Chronologie des transports de la Caserne Dossin :
Dans ce document, nous présentons notre principale source de renseignements sur la déportation des Juifs, des Roms et des Sinti, principalement à destination d’Auschwitz-Birkenau : les Transportlisten, les listes de transport. Nous donnons ensuite un aperçu des trains de déportation qui ont quitté la Belgique et terminons en établissant un lien entre ces informations et les récits de vie personnels mentionnés plus haut ainsi qu’en montrant comment ce dernier projet a permis une nouvelle et douloureuse compréhension de la durée et de l’ampleur de cette élimination rapide de milliers de personnes de la société belge.
Les Transportlisten, les listes originales de déportation rédigées en allemand, résultent de l’enregistrement systématique des futurs déportés dès leur arrivée au SS-Sammellager für Juden, le camp de rassemblement des Juifs à la caserne Dossin à Malines (Belgique).
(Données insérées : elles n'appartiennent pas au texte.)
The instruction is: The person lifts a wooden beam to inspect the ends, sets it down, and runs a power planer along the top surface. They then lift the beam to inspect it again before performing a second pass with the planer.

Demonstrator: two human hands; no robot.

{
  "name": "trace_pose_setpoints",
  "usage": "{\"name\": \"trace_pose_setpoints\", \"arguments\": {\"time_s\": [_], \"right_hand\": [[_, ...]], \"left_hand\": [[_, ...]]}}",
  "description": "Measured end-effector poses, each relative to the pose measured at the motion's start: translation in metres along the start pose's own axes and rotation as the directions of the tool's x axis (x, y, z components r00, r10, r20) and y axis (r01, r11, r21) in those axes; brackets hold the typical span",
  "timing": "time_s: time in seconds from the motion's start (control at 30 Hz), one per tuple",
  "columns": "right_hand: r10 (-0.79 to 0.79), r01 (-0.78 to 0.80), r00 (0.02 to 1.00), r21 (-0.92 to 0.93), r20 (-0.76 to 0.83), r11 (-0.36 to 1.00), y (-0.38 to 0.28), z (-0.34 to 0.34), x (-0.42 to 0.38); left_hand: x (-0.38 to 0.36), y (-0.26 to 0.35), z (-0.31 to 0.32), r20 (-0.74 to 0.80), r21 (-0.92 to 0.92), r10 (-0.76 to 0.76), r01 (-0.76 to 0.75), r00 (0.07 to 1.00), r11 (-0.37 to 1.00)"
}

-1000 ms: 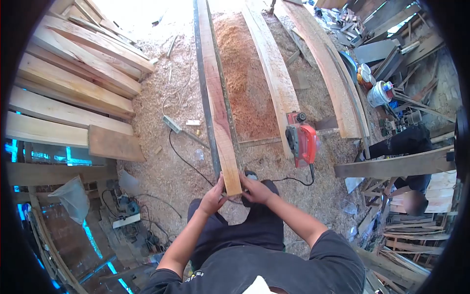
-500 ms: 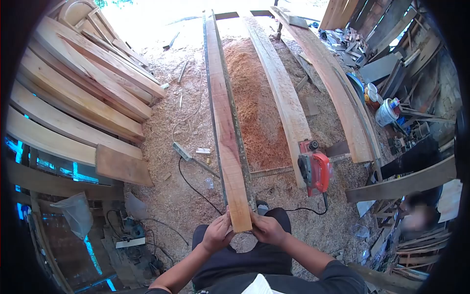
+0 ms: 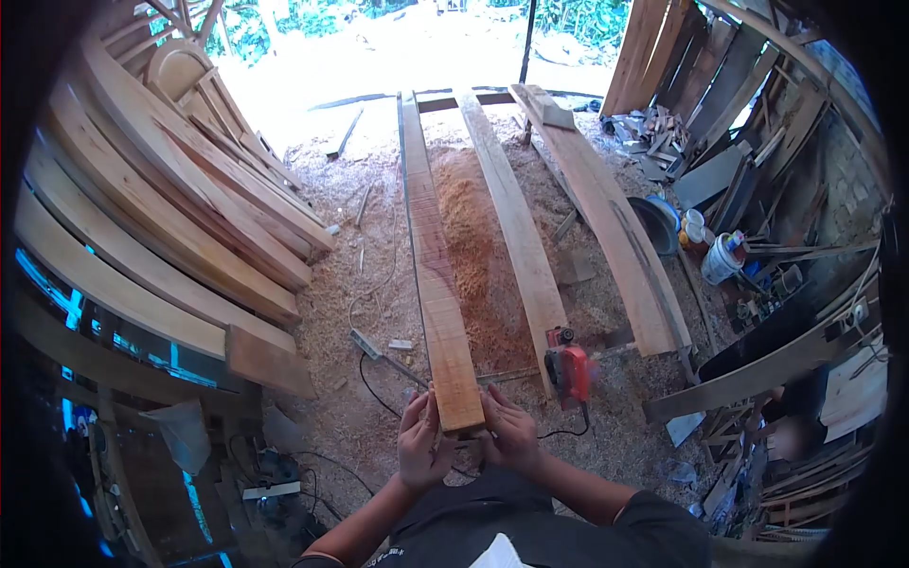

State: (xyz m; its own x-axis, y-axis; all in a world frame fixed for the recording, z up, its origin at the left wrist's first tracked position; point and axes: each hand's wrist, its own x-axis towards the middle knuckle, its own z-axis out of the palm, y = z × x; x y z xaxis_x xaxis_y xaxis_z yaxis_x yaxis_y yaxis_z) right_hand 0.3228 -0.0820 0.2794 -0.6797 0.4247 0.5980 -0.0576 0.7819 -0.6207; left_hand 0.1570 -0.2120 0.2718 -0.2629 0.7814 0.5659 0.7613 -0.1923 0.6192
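A long wooden plank (image 3: 437, 293) runs away from me, its near end just in front of my body. My left hand (image 3: 425, 445) is closed on the left edge of that end. On the opposite edge, my right hand (image 3: 512, 437) grips the same plank, with some fingers hidden beneath it. To the right, a red electric planer (image 3: 572, 375) rests at the near end of a second, narrower board (image 3: 511, 218). The planer's black cord trails toward my right forearm.
A wide board (image 3: 606, 227) lies farther right. Several planks (image 3: 180, 218) are stacked along the left wall. Wood shavings (image 3: 473, 227) cover the ground. White buckets (image 3: 723, 257) stand at right, above a partly visible person (image 3: 791, 426). A power strip (image 3: 365, 344) lies left of the plank.
The view has tilted up, showing more of the bright outdoors. The plank's near end looks larger and higher against the surroundings, with both hands still on it. The planer stays on its board.
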Motion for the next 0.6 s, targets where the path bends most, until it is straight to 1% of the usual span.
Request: {"name": "trace_pose_setpoints", "arguments": {"time_s": [0.07,0.13,0.17,0.23,0.27,0.3,0.33,0.37,0.4,0.43,0.47,0.5,0.53,0.6], "right_hand": [[-0.02,0.02,1.0,-0.013,-0.015,1.0,-0.015,-0.014,0.028],[-0.046,0.044,0.995,-0.025,-0.09,0.999,-0.031,-0.027,0.059],[-0.043,0.041,0.995,-0.024,-0.091,0.999,-0.038,-0.032,0.074],[-0.086,0.085,0.972,-0.015,-0.218,0.996,-0.051,-0.045,0.106],[-0.084,0.082,0.973,-0.016,-0.215,0.996,-0.059,-0.053,0.121],[-0.016,0.023,0.978,0.03,-0.206,0.999,-0.069,-0.062,0.133],[0.049,-0.035,0.98,0.076,-0.193,0.996,-0.075,-0.072,0.144],[0.04,-0.023,0.988,0.118,-0.148,0.993,-0.075,-0.083,0.155],[0.042,-0.025,0.989,0.12,-0.14,0.992,-0.076,-0.091,0.168],[-0.038,0.065,0.983,0.146,-0.181,0.987,-0.078,-0.097,0.18],[-0.115,0.155,0.968,0.169,-0.225,0.973,-0.079,-0.1,0.186],[0.031,0.007,0.993,0.314,-0.116,0.949,-0.077,-0.104,0.185],[0.028,0.009,0.993,0.32,-0.111,0.947,-0.077,-0.108,0.191],[-0.065,0.099,0.986,0.218,-0.156,0.971,-0.08,-0.118,0.208]], "left_hand": [[0.021,0.015,-0.007,-0.02,-0.016,-0.014,0.014,1.0,1.0],[0.048,0.032,-0.01,-0.12,-0.226,-0.075,0.046,0.99,0.973],[0.062,0.038,-0.013,-0.162,-0.329,-0.109,0.051,0.981,0.943],[0.091,0.051,-0.026,-0.168,-0.299,-0.111,0.057,0.98,0.952],[0.106,0.059,-0.034,-0.178,-0.27,-0.117,0.066,0.977,0.961],[0.121,0.073,-0.046,-0.138,-0.282,-0.167,0.123,0.976,0.952],[0.137,0.085,-0.056,-0.139,-0.285,-0.176,0.131,0.974,0.949],[0.152,0.095,-0.065,-0.136,-0.274,-0.21,0.167,0.968,0.947],[0.168,0.105,-0.072,-0.132,-0.261,-0.243,0.202,0.961,0.944],[0.181,0.115,-0.079,-0.134,-0.26,-0.249,0.209,0.959,0.943],[0.194,0.124,-0.086,-0.125,-0.303,-0.267,0.22,0.955,0.927],[0.205,0.129,-0.092,-0.119,-0.343,-0.282,0.228,0.952,0.911],[0.215,0.131,-0.093,-0.124,-0.339,-0.286,0.23,0.95,0.912],[0.229,0.136,-0.092,-0.206,-0.377,-0.229,0.139,0.951,0.916]]}}
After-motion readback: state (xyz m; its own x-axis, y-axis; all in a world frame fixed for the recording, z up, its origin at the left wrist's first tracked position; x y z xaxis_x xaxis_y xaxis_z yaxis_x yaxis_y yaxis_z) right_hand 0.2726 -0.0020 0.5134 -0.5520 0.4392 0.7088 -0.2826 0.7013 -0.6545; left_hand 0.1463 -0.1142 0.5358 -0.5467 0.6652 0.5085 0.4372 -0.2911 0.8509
Les listes de déportation originales font partie des collections des Archives nationales / Archives des victimes de guerre et ont été rendues accessibles en ligne avec les noms et les photos des déportés par Kazerne Dossin dans la Banque d’images, avec une introduction concernant la banque d’images numériques.
De jeunes femmes juives travaillant sous les ordres de deux SS allemands, Max Boden et Rudolf Steckmann, ont dactylographié cette liste à la Aufnahme, le bureau d’enregistrement du camp. Le 27 juillet 1942, jour de l’ouverture du camp, la Aufnahme n’était pas encore entièrement équipée, mais toute une procédure d’enregistrement a rapidement été mise en place, permettant ainsi de documenter les premiers Juifs convoqués. Dès leur arrivée au camp, un détenu juif affecté à la Aufnahme distribuait aux nouveaux arrivants une plaque d’identification sur laquelle était mentionnés leur matricule sur la Transportliste ainsi que la place qu’ils occupaient dans les trains de déportation.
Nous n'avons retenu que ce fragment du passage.